#### Exercise goal:
Pick every line out of the entries below that holds the string "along", and report them.

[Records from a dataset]
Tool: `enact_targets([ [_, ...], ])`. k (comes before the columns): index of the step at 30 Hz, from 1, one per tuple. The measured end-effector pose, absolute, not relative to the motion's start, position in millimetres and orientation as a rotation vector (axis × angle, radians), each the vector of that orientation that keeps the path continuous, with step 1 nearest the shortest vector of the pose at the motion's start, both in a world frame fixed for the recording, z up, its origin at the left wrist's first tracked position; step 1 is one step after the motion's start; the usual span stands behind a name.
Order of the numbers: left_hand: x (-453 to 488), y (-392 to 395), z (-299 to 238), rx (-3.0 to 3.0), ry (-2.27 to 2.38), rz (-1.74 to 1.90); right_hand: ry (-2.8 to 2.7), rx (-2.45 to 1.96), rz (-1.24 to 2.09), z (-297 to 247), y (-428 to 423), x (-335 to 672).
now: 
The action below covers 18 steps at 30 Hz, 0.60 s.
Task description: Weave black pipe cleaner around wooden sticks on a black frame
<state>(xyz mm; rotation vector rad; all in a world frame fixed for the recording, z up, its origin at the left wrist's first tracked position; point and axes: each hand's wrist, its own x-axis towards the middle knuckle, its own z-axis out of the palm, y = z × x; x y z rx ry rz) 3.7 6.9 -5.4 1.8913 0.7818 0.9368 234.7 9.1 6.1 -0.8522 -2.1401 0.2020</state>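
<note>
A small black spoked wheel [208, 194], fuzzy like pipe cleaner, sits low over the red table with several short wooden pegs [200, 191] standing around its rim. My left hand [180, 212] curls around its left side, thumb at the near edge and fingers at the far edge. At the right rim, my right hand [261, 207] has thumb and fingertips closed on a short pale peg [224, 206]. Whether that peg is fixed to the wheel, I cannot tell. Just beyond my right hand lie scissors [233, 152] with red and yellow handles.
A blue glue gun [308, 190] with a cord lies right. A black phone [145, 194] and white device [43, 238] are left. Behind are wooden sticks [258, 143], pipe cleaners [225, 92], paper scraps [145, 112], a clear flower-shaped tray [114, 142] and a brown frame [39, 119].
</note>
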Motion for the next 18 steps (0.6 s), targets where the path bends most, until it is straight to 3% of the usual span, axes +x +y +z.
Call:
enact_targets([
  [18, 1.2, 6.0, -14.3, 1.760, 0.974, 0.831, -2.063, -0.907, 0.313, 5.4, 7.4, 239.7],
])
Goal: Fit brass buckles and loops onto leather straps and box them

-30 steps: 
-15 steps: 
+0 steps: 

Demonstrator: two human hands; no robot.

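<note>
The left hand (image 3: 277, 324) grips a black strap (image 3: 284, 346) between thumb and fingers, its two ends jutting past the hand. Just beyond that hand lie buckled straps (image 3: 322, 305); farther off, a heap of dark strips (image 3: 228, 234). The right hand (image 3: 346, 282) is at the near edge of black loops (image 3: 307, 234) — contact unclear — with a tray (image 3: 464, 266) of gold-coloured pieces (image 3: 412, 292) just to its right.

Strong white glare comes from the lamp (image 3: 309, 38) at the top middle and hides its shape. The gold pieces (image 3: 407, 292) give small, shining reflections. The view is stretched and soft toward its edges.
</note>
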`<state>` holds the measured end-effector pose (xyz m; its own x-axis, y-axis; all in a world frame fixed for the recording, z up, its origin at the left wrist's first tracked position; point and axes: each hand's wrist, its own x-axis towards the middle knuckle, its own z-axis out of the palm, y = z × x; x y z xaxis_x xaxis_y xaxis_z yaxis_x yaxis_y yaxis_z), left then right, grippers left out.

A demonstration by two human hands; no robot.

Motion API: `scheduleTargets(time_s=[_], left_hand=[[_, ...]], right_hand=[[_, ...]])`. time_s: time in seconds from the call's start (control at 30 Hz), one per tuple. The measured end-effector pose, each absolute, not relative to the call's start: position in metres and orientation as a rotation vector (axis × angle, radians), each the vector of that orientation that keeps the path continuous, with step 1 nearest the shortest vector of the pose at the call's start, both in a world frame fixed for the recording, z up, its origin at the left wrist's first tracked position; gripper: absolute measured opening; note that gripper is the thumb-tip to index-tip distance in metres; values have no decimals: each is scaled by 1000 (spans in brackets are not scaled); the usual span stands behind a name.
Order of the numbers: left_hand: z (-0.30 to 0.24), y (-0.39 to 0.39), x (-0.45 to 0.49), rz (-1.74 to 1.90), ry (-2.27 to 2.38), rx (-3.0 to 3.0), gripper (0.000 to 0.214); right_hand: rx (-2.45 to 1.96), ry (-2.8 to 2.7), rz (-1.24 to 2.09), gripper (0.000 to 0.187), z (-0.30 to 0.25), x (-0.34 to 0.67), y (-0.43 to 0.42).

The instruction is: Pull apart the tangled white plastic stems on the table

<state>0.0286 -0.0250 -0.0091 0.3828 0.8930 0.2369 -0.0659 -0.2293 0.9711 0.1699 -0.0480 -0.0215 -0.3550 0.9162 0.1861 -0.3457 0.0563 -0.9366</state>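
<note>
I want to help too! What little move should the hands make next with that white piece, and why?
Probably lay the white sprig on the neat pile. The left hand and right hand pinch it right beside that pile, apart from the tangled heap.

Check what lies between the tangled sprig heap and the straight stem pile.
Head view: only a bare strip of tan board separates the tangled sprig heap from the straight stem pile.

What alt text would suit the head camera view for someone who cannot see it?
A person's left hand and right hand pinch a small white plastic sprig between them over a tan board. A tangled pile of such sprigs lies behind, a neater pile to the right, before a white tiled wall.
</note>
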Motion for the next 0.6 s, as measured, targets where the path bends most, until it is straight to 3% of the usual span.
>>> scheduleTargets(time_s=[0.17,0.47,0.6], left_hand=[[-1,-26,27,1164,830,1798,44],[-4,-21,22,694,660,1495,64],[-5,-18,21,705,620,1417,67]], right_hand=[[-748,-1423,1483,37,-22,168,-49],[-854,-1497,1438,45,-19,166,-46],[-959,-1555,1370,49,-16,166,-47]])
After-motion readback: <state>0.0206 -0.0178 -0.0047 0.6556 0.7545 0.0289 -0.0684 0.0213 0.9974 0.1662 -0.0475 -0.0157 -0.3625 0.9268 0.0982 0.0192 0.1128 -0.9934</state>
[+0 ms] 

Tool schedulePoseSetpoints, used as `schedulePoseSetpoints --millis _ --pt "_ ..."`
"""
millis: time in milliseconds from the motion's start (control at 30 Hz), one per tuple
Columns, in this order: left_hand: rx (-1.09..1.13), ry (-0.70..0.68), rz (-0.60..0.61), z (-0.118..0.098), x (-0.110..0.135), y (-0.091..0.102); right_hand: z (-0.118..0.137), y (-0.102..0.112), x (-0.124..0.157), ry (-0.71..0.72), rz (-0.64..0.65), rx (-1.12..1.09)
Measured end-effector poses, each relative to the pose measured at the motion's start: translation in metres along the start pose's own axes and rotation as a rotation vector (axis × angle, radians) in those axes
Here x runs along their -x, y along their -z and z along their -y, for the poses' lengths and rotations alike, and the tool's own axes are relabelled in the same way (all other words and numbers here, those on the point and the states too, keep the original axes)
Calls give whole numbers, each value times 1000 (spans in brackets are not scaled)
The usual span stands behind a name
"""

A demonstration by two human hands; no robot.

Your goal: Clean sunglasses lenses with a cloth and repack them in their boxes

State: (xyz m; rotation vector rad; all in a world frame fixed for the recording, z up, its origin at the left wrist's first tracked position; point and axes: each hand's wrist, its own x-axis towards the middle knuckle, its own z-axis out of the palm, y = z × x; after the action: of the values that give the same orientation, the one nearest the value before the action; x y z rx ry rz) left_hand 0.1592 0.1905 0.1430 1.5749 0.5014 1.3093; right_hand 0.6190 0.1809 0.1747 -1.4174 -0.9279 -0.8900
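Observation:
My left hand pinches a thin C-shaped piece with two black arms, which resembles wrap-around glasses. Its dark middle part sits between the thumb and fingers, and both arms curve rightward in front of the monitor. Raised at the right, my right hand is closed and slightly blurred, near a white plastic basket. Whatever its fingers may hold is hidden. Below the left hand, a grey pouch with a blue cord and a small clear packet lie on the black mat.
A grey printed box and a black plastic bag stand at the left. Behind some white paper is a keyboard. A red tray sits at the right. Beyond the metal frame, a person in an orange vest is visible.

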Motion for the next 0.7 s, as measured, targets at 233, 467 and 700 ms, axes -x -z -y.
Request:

#### Response:
Measured end-effector poses, each relative to the pose measured at the motion's start: translation in metres along the start pose's own axes and rotation as a rotation vector (axis × angle, radians) in those axes
Here x runs along their -x, y along their -z and z along their -y, for the poses' lengths and rotations alike, and the tool's own axes are relabelled in the same way (all other words and numbers here, those on the point and the states too, keep the original axes)

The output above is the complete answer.